Посох, в отличие от одежды, был далеко не новым и лоснился пятнами полировки, которая возникает лишь от частых прикосновений. Навершие, сделанное в виде лобастой кошачьей головы, выглядело цельнодеревянным по сравнению с наконечником, окованным железом, но полностью уравновешивало его, стало быть, где-то внутри прятались свинцовые вкладки.
– Нравится? – спросил рыжий, наблюдая, как я кручу посох в руке.
– Да. У кого стянул?
– Обижаешь! Это подарок. Тебе.
После слова «тебе» Натти поставил жирную и окончательную точку. А жаль. Интересно было бы знать, кто так расщедрился.
– Ну ладно, хватит играться, пошли!
Он распахнул передо мной дверь, как заправский привратник, а в коридор вышел только после меня, ровно на том отдалении, на котором слуга должен находиться от своего господина, чтобы быть готовым к исполнению любого приказа. Все это вкупе с костюмом расписывало наши роли однозначно. И, надо сказать, не слишком приятно. Можно было предположить именно такое развитие событий, но я все же надеялся, что мы будем действовать на равных. Хотя…
Да, слуге куда проще что-то разнюхать и разглядеть, ведь мало кто обратит на него внимание в присутствии других, куда более занимательных объектов для наблюдения. В любом случае первый удар любопытства должен буду принять на себя я. А значит, следовало подготовиться. Вот только как, когда и к чему? Да еще коридор закончился слишком быстро, выйдя в небольшой зал, где за просторным столом сидел человек, вольный распоряжаться свободой нашего передвижения.

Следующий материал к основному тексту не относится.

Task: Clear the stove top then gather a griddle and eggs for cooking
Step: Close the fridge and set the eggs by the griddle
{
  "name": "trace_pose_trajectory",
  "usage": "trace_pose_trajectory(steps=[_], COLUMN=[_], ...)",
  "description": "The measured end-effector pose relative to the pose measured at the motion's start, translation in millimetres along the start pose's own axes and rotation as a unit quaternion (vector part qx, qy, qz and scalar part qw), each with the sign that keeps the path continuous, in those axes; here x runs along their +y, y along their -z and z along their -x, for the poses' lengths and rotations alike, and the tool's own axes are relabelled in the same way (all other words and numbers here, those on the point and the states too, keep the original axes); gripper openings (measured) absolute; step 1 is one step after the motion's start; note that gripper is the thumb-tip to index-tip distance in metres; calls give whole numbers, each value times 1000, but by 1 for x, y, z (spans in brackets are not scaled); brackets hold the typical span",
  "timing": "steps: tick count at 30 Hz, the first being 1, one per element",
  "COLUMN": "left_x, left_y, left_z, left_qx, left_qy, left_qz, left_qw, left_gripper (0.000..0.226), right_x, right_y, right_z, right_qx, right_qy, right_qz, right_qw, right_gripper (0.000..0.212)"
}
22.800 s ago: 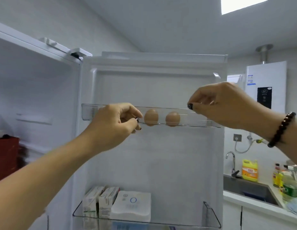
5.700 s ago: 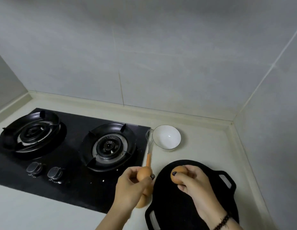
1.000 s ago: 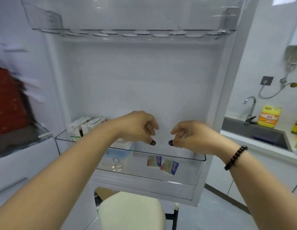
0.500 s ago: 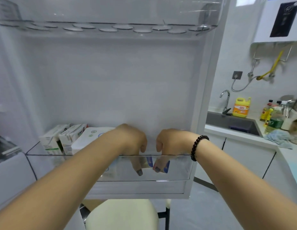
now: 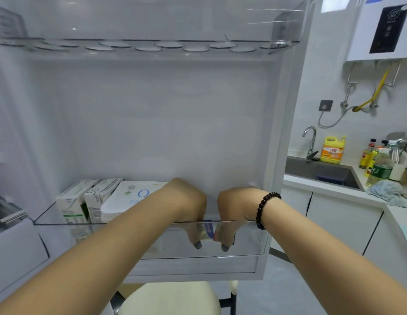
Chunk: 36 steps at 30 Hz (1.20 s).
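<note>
Eggs are nowhere in view; my left hand (image 5: 186, 201) and right hand (image 5: 234, 205) dip fingers-down into the fridge door bin (image 5: 250, 237) at six o'clock, reaching small packets (image 5: 209, 230), grip unclear.

Cartons (image 5: 84, 201) and white pack (image 5: 127, 198) are blocking the door bin's (image 5: 243, 237) left half; both hands are filling the middle; right end is staying open.

Yellow detergent jug (image 5: 332, 150) — red label reads "立白" — nothing else legible
</note>
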State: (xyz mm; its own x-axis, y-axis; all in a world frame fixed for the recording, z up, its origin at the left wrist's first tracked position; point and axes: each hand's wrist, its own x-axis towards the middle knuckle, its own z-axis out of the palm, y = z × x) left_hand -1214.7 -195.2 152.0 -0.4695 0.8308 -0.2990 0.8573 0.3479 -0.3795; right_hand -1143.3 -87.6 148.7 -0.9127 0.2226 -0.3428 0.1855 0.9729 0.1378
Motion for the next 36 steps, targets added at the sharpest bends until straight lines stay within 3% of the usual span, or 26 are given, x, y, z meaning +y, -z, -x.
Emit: trace_pose_trajectory(steps=[6, 10, 14, 17, 24, 28, 36], left_x=[-11, -13, -12, 9, 83, 111, 137], left_y=[0, 5, 10, 10, 0, -5, -18], left_z=[10, 25, 47, 63, 60, 50, 49], left_qx=[45, 91, 156, 214, 365, 442, 511], left_qy=[10, 5, 24, 35, 120, 186, 222], left_qz=[120, 233, 319, 397, 498, 516, 508], left_qw=[992, 968, 934, 892, 777, 710, 657], left_gripper=[53, 52, 47, 42, 39, 37, 39], right_x=[5, 11, 27, 41, 68, 83, 94], right_y=[-1, 4, 3, -7, -51, -69, -93], right_z=[10, 41, 77, 100, 109, 104, 103], right_qx=[71, 160, 260, 336, 522, 543, 499], right_qy=[-3, -9, -13, 23, 78, 69, 77], right_qz=[-34, -56, -124, -241, -429, -482, -508], right_qw=[997, 985, 958, 910, 733, 685, 699], right_gripper=[46, 33, 37, 41, 35, 40, 42])
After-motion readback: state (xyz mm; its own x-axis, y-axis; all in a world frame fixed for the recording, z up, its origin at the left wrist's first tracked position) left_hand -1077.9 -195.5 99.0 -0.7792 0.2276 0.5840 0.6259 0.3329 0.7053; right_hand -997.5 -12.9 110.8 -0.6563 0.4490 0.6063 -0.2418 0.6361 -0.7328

Чиновные люди узнаваемы сразу, без всяких сомнений. У любого из них обязательно натянута на лицо самодовольная маска уверенности в собственной значимости, а главное, в собственном всемогуществе, пусть все, что он может сделать, – это поставить печать. Причем поставить исключительно по своему желанию, а не учитывая заслуги или прегрешения того, кто оказался просителем. Вот и мужчина средних лет – одетый во все черное южанин с бледной, а потому нездорово желтой кожей – первым делом взглянул на меня сверху вниз, хотя его голова находилась намного ниже моих плеч.

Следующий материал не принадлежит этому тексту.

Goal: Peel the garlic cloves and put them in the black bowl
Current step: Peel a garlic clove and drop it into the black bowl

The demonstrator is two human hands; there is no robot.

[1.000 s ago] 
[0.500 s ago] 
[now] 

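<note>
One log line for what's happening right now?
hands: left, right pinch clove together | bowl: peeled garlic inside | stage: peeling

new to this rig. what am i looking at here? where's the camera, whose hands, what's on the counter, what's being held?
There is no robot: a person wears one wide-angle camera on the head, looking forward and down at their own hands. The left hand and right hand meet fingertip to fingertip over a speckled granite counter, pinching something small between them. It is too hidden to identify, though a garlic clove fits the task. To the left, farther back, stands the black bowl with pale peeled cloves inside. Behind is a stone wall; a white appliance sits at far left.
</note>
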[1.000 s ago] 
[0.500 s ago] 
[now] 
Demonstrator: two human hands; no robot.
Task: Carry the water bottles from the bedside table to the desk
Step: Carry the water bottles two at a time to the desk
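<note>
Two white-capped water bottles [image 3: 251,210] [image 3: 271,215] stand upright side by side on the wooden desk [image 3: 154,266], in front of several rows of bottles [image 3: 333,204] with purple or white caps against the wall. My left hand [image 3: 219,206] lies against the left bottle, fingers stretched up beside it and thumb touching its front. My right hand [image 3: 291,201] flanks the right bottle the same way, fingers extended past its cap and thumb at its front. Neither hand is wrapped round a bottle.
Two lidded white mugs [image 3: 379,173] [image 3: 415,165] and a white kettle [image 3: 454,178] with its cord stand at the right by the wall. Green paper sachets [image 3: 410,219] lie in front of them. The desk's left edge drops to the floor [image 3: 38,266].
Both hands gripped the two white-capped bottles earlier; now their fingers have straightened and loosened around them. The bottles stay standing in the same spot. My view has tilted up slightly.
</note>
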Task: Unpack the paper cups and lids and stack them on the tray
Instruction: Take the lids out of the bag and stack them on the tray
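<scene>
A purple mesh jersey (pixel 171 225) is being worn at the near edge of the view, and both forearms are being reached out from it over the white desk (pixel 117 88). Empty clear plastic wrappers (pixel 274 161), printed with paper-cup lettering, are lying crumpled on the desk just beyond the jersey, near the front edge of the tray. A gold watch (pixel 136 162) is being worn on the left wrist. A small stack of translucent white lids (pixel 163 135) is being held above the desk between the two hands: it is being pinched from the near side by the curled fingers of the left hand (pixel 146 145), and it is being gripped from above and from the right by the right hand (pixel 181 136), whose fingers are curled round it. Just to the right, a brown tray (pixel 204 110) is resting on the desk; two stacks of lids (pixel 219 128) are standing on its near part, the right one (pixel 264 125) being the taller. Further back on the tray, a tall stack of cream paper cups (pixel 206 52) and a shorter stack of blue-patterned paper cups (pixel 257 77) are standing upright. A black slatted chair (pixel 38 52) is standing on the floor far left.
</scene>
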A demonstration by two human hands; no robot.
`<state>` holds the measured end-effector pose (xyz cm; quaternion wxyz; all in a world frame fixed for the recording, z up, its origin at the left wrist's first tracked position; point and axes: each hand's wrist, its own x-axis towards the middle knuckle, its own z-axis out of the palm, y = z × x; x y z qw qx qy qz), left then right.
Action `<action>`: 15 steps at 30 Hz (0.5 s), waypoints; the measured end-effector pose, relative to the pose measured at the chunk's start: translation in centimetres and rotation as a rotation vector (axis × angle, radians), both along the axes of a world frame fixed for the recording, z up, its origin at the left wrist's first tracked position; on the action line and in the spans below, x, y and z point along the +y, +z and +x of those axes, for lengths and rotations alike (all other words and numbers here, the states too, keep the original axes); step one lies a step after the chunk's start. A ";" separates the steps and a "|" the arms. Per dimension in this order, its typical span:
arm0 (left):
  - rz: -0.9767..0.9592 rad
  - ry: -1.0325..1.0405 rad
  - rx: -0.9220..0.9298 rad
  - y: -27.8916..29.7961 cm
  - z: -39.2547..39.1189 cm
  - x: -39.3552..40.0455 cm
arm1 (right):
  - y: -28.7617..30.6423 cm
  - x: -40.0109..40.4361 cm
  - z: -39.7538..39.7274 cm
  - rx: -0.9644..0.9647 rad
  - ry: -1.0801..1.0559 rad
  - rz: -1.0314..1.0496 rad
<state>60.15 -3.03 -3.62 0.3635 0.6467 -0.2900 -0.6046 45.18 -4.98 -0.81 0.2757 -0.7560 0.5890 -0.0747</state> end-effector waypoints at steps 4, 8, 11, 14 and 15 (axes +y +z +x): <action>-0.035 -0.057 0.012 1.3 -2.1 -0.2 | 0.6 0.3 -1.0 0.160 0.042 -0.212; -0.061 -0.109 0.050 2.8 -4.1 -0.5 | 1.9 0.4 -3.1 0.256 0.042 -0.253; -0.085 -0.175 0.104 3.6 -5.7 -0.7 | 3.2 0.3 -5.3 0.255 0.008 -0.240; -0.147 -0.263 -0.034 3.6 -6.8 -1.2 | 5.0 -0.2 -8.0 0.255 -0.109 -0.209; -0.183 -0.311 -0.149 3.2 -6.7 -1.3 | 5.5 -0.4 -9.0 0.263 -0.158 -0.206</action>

Смотрел он долго, словно искал какой-то изъян в моем облачении или в чертах лица. Наконец, вроде бы удовлетворившись произведенным осмотром, опустил взгляд к бумаге, пока еще девственно-чистой.
– Ваше имя, эррете?
Эррете. Так звучит обращение на местном наречии? Раскатисто и звонко. Чуть угрожающе. Прямо как гром, накатывающийся из-за горизонта. Эррете… А что он спросил-то? Ага, вот и первый просчет моего беспощадного напарника! Что я, по его мнению, должен отвечать? Времени-то на придумки нет. И желания, кстати, тоже. Остается только одно: правда.